▸ TO DO:
Please check every line of the listing for "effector" and copy each line where it is found.

▸ INFORMATION SHOWN:
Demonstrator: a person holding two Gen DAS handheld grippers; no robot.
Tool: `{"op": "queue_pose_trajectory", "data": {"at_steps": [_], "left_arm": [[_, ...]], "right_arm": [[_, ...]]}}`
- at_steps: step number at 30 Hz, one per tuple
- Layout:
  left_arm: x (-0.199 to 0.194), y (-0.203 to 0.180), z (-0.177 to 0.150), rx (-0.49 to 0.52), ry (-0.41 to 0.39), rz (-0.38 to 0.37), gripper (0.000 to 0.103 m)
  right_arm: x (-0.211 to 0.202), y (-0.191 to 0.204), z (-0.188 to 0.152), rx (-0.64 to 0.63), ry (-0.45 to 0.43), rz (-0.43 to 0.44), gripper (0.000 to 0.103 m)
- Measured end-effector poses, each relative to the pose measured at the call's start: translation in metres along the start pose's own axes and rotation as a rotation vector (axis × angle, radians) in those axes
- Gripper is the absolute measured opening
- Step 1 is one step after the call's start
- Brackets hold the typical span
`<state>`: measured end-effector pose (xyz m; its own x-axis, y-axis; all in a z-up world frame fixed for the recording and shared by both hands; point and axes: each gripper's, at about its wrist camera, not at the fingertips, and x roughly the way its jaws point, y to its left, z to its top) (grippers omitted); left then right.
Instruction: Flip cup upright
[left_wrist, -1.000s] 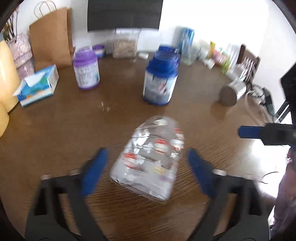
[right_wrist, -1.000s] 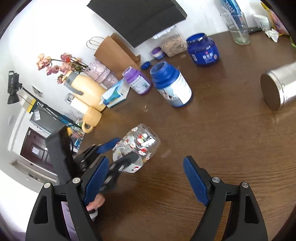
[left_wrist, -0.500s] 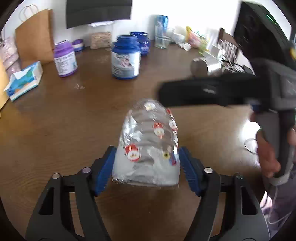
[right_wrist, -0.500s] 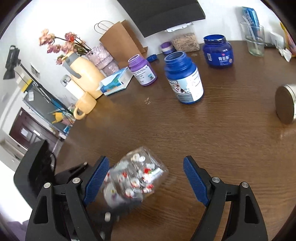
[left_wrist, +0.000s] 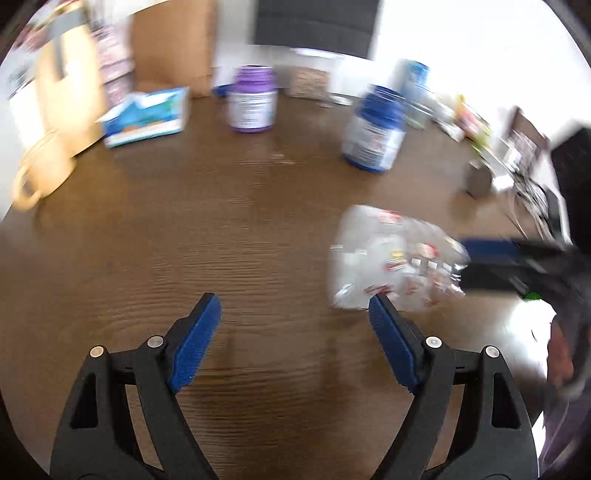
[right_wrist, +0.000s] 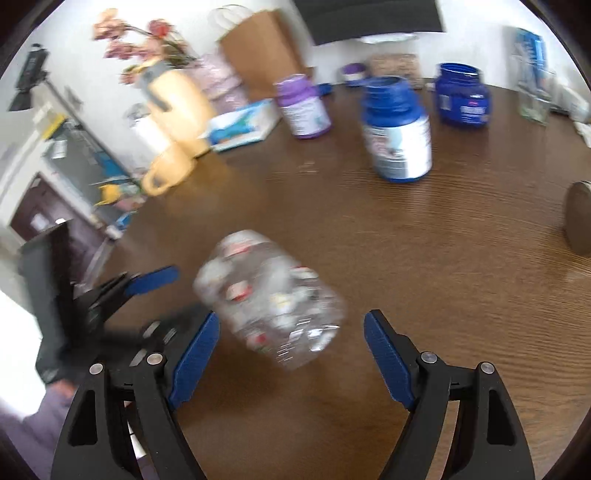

▸ RESPONSE TO THE EXERCISE:
- Measured end-effector poses, each relative to the pose measured at the call's start: translation in metres along the start pose's own axes and rotation as a rotation vector (axis × angle, radians) in those axes
`<state>`: measured end-effector pose (xyz m; its own x-axis, y-axis; all in a z-up world frame fixed for the recording and shared by both hands; point and axes: each gripper's, at about its wrist camera, not at the fingertips, and x roughly the way its jaws point, y to its left, z to its top) (grippers omitted); left then right.

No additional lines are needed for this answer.